● Assignment: Repeat every line of the material, character for character.
———
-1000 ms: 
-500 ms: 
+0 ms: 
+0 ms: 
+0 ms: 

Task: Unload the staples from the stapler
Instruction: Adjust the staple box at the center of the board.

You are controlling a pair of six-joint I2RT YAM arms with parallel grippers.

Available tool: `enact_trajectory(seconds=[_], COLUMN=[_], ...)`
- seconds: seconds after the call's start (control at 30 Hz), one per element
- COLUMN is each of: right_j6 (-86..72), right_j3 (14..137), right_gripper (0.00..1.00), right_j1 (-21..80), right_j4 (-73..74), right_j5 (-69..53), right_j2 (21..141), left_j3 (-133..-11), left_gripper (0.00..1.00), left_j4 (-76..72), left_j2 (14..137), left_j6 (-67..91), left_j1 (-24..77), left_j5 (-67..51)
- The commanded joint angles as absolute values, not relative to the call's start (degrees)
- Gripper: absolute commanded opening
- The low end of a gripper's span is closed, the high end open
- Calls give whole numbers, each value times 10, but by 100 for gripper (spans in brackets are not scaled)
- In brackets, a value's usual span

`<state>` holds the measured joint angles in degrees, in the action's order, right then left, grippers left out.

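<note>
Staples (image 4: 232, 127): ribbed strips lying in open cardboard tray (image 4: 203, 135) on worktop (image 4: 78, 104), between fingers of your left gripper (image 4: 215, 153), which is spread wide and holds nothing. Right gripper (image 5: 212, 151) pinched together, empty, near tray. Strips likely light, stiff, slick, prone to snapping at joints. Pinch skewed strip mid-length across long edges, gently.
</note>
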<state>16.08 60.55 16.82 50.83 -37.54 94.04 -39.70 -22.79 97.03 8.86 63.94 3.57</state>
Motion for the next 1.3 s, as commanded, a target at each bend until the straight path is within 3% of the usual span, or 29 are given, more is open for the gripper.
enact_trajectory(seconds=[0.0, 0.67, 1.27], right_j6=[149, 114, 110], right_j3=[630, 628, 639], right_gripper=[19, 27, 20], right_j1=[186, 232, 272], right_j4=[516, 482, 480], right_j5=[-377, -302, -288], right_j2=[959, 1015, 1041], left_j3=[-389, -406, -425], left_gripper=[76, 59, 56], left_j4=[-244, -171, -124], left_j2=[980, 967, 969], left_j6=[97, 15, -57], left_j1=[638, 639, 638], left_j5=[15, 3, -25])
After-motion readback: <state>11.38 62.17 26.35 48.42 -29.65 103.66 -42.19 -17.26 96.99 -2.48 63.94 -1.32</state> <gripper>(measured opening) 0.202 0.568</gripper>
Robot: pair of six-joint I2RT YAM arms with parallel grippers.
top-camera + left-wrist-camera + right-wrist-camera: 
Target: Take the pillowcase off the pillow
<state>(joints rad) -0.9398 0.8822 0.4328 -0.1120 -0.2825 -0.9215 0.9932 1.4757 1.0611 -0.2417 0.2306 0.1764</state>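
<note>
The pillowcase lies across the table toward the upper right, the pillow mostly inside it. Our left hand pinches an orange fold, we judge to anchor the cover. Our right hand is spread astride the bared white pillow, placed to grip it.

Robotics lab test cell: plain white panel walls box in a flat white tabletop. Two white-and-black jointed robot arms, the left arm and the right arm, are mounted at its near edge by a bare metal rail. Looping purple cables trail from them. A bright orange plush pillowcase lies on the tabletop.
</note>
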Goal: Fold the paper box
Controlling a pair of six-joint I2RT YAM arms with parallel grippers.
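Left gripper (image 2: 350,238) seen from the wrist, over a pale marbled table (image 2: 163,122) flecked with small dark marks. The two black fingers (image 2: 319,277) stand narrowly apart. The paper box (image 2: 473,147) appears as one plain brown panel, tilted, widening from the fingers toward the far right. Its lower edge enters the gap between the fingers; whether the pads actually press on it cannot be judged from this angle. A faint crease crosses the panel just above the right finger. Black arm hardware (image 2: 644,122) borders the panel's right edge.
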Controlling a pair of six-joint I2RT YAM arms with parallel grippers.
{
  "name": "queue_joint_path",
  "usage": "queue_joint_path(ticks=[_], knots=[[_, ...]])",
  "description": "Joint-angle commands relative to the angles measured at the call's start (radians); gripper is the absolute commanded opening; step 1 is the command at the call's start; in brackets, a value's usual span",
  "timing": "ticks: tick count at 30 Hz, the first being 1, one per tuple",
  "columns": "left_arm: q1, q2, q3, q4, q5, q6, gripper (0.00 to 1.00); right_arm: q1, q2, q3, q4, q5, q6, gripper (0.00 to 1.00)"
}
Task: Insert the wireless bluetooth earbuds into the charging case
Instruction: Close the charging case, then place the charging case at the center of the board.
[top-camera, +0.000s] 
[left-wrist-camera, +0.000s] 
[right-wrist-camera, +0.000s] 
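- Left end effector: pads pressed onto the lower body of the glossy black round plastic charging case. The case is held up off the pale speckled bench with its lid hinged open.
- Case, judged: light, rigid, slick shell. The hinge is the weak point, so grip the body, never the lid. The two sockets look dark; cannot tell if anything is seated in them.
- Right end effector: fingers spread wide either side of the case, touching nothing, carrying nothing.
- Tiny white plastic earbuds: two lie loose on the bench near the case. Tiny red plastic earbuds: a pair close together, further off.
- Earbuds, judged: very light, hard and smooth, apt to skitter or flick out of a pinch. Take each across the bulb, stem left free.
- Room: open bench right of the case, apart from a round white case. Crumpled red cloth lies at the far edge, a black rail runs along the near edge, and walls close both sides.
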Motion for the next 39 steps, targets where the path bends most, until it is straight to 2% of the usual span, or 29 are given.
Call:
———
● Task output:
-1000 ms: 
-500 ms: 
+0 ms: 
+0 ms: 
+0 ms: 

Task: Unload the staples from the stapler
Instruction: Adjust the staple box at the center of the board.

You are controlling a pair of six-joint I2RT YAM arms with parallel grippers.

Available tool: `enact_trajectory(seconds=[_], COLUMN=[_], ...)`
- seconds: seconds after the call's start (control at 30 Hz), one per element
- COLUMN is each of: right_j6 (-86..72), right_j3 (14..137), right_gripper (0.00..1.00), right_j1 (-21..80), right_j4 (-73..74), right_j5 (-69..53), right_j2 (21..141), left_j3 (-133..-11), left_gripper (0.00..1.00), left_j4 (-76..72), left_j2 (14..137), left_j6 (-67..91), left_j1 (-24..77), left_j5 (-67..51)
- The commanded joint angles as absolute values, not relative to the call's start (degrees)
- Gripper: absolute commanded opening
- The low end of a gripper's span is closed, the high end open
- Calls give whole numbers, each value times 10, but by 100 for gripper (spans in brackets are not scaled)
- In brackets, a value's usual span

`<state>` holds the measured joint angles in degrees, in the action's order, right then left, grippers left out.

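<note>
Staples (image 4: 232, 127): ribbed strips lying in open cardboard tray (image 4: 203, 135) on worktop (image 4: 78, 104), between fingers of your left gripper (image 4: 215, 153), which is spread wide and holds nothing. Right gripper (image 5: 212, 151) pinched together, empty, near tray. Strips likely light, stiff, slick, prone to snapping at joints. Pinch skewed strip mid-length across long edges, gently.
</note>
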<state>16.08 60.55 16.82 50.83 -37.54 94.04 -39.70 -22.79 97.03 8.86 63.94 3.57</state>
Motion for the next 1.3 s, as commanded, a target at each bend until the straight path is within 3% of the usual span, or 29 are given, more is open for the gripper.
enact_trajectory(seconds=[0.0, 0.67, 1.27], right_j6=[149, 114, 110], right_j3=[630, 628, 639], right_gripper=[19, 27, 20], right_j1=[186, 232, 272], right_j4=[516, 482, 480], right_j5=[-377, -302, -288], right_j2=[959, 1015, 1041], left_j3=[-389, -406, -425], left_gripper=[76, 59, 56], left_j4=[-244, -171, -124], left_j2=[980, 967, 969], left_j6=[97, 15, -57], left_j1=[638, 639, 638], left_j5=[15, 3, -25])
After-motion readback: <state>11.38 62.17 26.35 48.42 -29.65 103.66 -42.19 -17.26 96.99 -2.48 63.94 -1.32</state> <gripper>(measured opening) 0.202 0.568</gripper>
Robot: pair of six-joint I2RT YAM arms with parallel grippers.
top-camera + left-wrist-camera + right-wrist-camera: 
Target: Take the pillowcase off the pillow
<state>(joints rad) -0.9398 0.8822 0.4328 -0.1120 -0.2825 -0.9215 0.9932 1.4757 1.0611 -0.2417 0.2306 0.1764</state>
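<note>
The pillowcase lies across the table toward the upper right, the pillow mostly inside it. Our left hand pinches an orange fold, we judge to anchor the cover. Our right hand is spread astride the bared white pillow, placed to grip it.

Robotics lab test cell: plain white panel walls box in a flat white tabletop. Two white-and-black jointed robot arms, the left arm and the right arm, are mounted at its near edge by a bare metal rail. Looping purple cables trail from them. A bright orange plush pillowcase lies on the tabletop.
</note>
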Goal: Fold the paper box
Controlling a pair of six-joint I2RT YAM arms with parallel grippers.
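Left gripper (image 2: 350,238) seen from the wrist, over a pale marbled table (image 2: 163,122) flecked with small dark marks. The two black fingers (image 2: 319,277) stand narrowly apart. The paper box (image 2: 473,147) appears as one plain brown panel, tilted, widening from the fingers toward the far right. Its lower edge enters the gap between the fingers; whether the pads actually press on it cannot be judged from this angle. A faint crease crosses the panel just above the right finger. Black arm hardware (image 2: 644,122) borders the panel's right edge.
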Controlling a pair of six-joint I2RT YAM arms with parallel grippers.
{
  "name": "queue_joint_path",
  "usage": "queue_joint_path(ticks=[_], knots=[[_, ...]])",
  "description": "Joint-angle commands relative to the angles measured at the call's start (radians); gripper is the absolute commanded opening; step 1 is the command at the call's start; in brackets, a value's usual span",
  "timing": "ticks: tick count at 30 Hz, the first being 1, one per tuple",
  "columns": "left_arm: q1, q2, q3, q4, q5, q6, gripper (0.00 to 1.00); right_arm: q1, q2, q3, q4, q5, q6, gripper (0.00 to 1.00)"
}
Task: Insert the wireless bluetooth earbuds into the charging case
Instruction: Close the charging case, then place the charging case at the center of the board.
[top-camera, +0.000s] 
[left-wrist-camera, +0.000s] 
[right-wrist-camera, +0.000s] 
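- Left end effector: pads pressed onto the lower body of the glossy black round plastic charging case. The case is held up off the pale speckled bench with its lid hinged open.
- Case, judged: light, rigid, slick shell. The hinge is the weak point, so grip the body, never the lid. The two sockets look dark; cannot tell if anything is seated in them.
- Right end effector: fingers spread wide either side of the case, touching nothing, carrying nothing.
- Tiny white plastic earbuds: two lie loose on the bench near the case. Tiny red plastic earbuds: a pair close together, further off.
- Earbuds, judged: very light, hard and smooth, apt to skitter or flick out of a pinch. Take each across the bulb, stem left free.
- Room: open bench right of the case, apart from a round white case. Crumpled red cloth lies at the far edge, a black rail runs along the near edge, and walls close both sides.
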Motion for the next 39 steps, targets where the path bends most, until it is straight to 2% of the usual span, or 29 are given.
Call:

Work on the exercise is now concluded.